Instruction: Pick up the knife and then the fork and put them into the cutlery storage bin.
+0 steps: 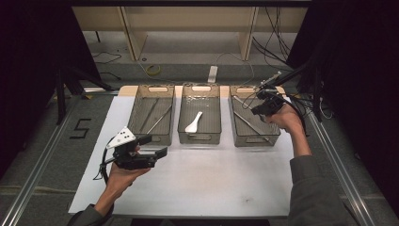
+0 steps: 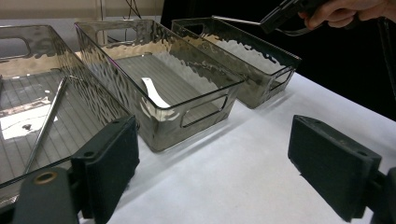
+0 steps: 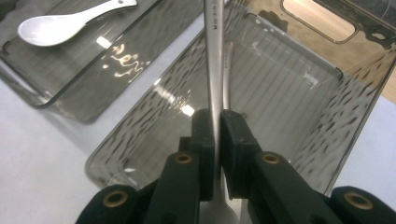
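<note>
the metal utensil [image 3: 214, 60] is clamped between the closed jaws of the right gripper [image 3: 215, 135], its long handle running straight out along the gripper's own axis toward 12 o'clock in the right gripper view, with its wider end hanging below the jaws at 6 o'clock. it hangs above the right bin [image 3: 299, 116], and a second metal piece [image 3: 227, 74] lies on that bin's floor right behind it, nearly parallel. in the high view the right gripper [image 1: 263, 106] sits over the right bin [image 1: 254, 139] at about 1 o'clock on the table, with the held handle pointing away to the far left. so the piece is lined up with the bin's length, and i judge any lowering goes straight down, with no turning needed.

the white spoon [image 1: 193, 122] lies in the middle bin [image 1: 199, 134], at 12 o'clock. the left bin [image 1: 151, 136] holds thin metal rods [image 1: 154, 115].

the left gripper [image 1: 155, 146] hovers low over the white paper [image 1: 197, 183] at 9 o'clock, jaws wide apart and holding nothing, well apart from the utensil; the right hand [image 1: 284, 117] is plainly the nearer one.
</note>
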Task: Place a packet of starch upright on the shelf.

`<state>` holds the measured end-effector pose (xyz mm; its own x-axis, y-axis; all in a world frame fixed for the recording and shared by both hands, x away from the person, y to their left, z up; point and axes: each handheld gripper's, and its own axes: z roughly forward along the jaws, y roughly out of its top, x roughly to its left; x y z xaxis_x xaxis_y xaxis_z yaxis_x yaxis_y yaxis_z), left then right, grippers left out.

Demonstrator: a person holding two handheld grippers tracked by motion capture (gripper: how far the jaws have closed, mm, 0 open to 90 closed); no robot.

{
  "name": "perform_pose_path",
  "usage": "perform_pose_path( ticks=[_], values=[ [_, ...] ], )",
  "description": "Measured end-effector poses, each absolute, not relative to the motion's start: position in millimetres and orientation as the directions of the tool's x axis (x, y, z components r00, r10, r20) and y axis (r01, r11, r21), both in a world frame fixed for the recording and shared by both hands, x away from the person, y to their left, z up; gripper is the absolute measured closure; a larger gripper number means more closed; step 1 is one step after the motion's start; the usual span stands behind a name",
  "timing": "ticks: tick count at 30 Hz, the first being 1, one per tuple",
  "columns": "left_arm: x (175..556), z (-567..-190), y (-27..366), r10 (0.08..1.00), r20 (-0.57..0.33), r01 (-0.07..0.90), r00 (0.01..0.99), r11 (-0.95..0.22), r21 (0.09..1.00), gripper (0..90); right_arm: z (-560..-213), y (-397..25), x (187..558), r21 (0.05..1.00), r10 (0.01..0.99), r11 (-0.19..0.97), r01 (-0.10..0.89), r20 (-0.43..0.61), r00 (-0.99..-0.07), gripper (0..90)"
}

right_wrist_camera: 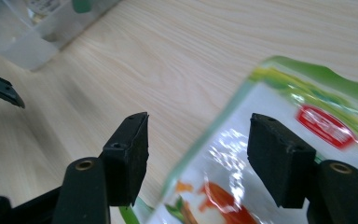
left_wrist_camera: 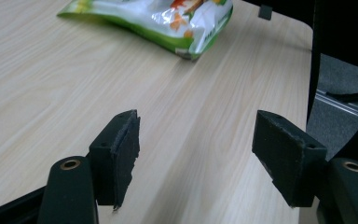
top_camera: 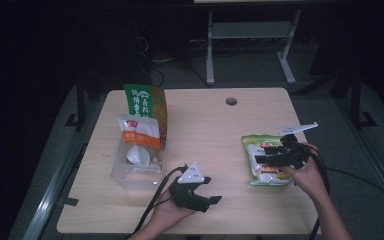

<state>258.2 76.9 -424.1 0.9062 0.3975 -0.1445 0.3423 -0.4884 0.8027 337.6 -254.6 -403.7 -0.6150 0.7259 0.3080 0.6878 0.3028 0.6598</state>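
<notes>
- While the high view is taking in the whole table (top_camera: 205, 130), it is showing the right gripper (top_camera: 270, 155) lying over a green snack bag (top_camera: 262, 172), with the right hand (top_camera: 307, 175) holding it from the near side. The left gripper (top_camera: 207, 192) is resting low near the table's front edge, well apart from the bag, with the left hand (top_camera: 167, 212) behind it. Off to the far side of the left fingers, a clear plastic bin (top_camera: 130, 172) is holding a white and orange pouch (top_camera: 140, 132), and a tall green and orange packet (top_camera: 147, 102) is standing at the bin's far end.
- Where the left gripper view is looking along its own jaws, the fingers (left_wrist_camera: 121, 154) are standing spread wide with bare wood between them. The snack bag (left_wrist_camera: 168, 23) is lying well beyond the fingertips, nothing standing in the way, and the table's far corner is showing past the other finger.
- Closer in, the right gripper view is showing what the high view is blurring: the right fingers (right_wrist_camera: 279, 156) are spread apart, one over the bag's glossy white face, the other (right_wrist_camera: 128, 154) over bare wood just outside the bag's green edge. The snack bag (right_wrist_camera: 270, 130) is lying beneath and between them; whether a finger is touching it I cannot tell. The bin's corner (right_wrist_camera: 42, 32) is showing far beyond the fingertips.
</notes>
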Motion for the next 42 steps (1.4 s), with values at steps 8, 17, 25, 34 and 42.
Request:
perform_pose_path(
  ticks=[8,17,25,34,42],
  values=[
    [273,-421,50,0.382,-0.133,0.327,0.915,-0.505,0.799,32.3,-418,-288,336,0.631,0.797,0.267,0.728,0.281,-0.535,40.4],
    [289,-424,20,0.371,-0.15,0.334,0.916,-0.501,0.799,32.2,-432,-317,341,0.596,0.845,0.215,0.773,0.283,-0.454,41.1],
    [304,-426,1,0.368,-0.172,0.352,0.914,-0.507,0.787,31.6,-448,-329,345,0.554,0.859,0.17,0.815,0.321,-0.398,52.2],
    [313,-431,-4,0.382,-0.217,0.399,0.898,-0.5,0.769,30.0,-448,-329,341,0.53,0.843,0.143,0.836,0.377,-0.383,82.7],
    [314,-427,3,0.405,-0.181,0.386,0.896,-0.511,0.768,30.0,-445,-323,331,0.497,0.83,0.191,0.847,0.379,-0.409,86.7]
  ],
)
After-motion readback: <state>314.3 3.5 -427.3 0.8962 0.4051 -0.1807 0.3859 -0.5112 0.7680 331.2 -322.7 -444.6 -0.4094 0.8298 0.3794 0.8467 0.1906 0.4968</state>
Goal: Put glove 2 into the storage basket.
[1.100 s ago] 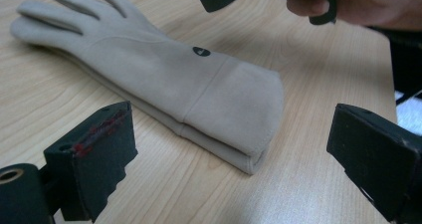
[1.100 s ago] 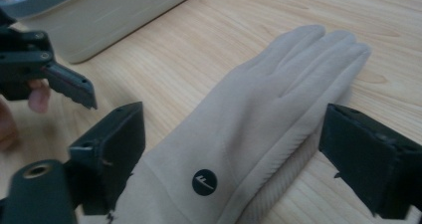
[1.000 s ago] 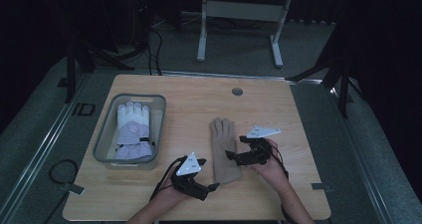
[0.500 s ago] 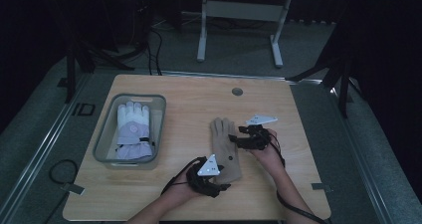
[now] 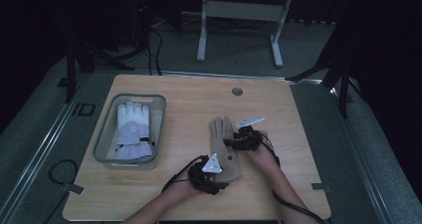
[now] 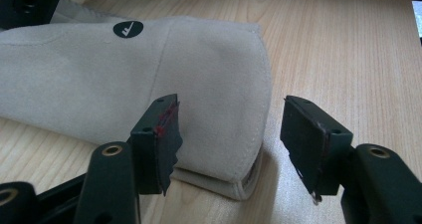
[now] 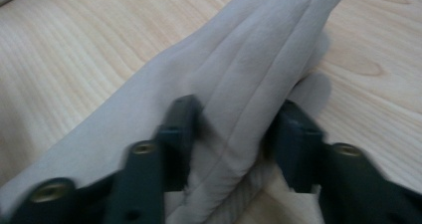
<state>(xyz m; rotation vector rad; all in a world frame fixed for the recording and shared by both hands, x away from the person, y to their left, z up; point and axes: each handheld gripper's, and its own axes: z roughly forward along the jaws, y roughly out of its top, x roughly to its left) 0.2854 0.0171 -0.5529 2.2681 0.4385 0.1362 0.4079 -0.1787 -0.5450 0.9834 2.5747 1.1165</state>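
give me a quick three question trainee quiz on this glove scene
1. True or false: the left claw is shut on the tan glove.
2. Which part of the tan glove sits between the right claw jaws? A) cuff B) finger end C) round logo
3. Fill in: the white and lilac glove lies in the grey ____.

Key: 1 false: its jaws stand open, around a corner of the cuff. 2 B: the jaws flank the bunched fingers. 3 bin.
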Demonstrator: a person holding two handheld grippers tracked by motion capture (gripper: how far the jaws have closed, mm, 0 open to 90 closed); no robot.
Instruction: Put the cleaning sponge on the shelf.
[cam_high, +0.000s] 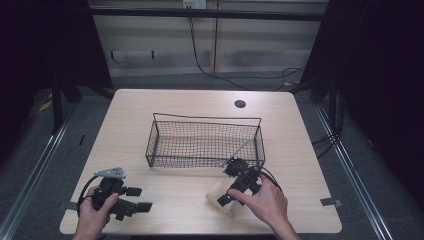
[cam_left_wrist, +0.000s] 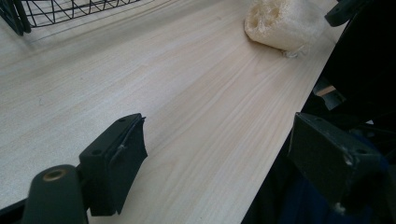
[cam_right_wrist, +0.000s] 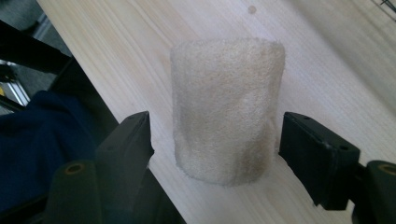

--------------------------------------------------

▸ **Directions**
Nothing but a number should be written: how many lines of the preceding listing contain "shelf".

▸ **Response to the exercise**
2